■ Assignment
Scanning the entries below, copy every line that contains the word "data".

━━━ Records to process ━━━

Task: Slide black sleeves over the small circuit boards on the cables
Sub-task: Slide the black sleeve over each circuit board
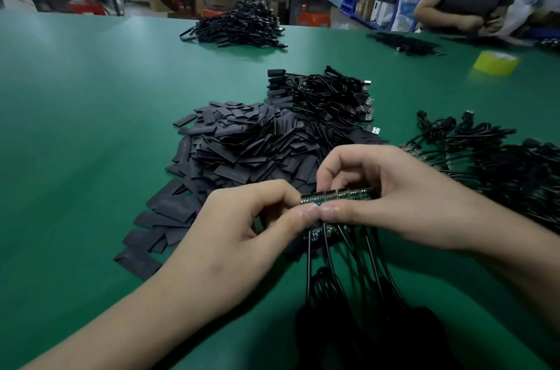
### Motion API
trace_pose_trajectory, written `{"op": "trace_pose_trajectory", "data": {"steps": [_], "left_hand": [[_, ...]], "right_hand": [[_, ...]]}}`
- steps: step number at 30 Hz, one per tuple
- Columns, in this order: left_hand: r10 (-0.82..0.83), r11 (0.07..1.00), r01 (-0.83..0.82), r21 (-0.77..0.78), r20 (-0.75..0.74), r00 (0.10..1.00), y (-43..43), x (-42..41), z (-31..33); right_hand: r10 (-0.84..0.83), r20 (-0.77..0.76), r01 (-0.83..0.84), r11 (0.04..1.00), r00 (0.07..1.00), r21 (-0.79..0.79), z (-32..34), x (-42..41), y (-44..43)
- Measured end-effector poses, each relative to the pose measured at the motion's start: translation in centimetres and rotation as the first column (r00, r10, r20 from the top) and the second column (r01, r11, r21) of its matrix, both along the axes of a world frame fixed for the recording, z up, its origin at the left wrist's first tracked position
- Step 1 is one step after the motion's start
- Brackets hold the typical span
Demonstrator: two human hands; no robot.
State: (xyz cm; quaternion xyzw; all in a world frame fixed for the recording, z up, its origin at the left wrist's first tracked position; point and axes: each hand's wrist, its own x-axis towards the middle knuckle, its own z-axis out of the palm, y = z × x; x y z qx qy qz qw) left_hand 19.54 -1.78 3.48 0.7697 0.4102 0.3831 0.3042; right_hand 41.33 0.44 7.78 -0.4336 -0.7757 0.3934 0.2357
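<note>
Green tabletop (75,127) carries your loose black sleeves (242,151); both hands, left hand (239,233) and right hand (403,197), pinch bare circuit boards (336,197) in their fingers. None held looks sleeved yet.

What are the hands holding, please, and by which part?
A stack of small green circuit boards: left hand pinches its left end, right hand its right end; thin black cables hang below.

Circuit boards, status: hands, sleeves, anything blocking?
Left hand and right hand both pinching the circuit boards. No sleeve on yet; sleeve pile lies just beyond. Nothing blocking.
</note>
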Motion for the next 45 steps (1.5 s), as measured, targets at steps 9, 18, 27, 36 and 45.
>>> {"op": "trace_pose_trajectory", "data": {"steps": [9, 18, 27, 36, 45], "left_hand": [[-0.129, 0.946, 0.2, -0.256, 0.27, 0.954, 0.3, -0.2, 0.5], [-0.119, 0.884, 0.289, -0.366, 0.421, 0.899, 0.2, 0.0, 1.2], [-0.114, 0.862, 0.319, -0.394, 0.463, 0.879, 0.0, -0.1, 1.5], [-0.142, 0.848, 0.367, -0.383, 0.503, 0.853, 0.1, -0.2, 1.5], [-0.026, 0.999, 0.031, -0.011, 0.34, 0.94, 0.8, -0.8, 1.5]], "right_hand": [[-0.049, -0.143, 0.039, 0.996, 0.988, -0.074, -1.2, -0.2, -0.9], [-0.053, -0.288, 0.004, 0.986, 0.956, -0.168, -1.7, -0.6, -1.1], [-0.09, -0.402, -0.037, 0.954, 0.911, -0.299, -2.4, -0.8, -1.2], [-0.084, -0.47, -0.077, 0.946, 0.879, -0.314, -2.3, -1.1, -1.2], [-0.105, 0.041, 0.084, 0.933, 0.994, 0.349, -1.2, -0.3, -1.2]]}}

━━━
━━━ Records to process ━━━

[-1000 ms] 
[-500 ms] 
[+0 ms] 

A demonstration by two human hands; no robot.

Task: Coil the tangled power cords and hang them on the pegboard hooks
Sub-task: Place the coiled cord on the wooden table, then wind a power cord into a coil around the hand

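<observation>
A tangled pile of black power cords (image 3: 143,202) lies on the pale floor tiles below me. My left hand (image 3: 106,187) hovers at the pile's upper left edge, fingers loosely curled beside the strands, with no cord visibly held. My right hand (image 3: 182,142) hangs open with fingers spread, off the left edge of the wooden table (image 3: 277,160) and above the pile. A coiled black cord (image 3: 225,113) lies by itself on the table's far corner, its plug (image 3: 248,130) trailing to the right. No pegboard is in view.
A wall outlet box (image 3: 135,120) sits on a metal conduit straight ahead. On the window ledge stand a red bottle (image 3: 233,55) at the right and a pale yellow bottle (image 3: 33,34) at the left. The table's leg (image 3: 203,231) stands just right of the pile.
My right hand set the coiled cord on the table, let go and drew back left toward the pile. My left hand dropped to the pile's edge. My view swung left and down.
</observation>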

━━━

■ Answer box
trace_pose_trajectory, written `{"op": "trace_pose_trajectory", "data": {"steps": [_], "left_hand": [[_, ...]], "right_hand": [[_, ...]]}}`
>>> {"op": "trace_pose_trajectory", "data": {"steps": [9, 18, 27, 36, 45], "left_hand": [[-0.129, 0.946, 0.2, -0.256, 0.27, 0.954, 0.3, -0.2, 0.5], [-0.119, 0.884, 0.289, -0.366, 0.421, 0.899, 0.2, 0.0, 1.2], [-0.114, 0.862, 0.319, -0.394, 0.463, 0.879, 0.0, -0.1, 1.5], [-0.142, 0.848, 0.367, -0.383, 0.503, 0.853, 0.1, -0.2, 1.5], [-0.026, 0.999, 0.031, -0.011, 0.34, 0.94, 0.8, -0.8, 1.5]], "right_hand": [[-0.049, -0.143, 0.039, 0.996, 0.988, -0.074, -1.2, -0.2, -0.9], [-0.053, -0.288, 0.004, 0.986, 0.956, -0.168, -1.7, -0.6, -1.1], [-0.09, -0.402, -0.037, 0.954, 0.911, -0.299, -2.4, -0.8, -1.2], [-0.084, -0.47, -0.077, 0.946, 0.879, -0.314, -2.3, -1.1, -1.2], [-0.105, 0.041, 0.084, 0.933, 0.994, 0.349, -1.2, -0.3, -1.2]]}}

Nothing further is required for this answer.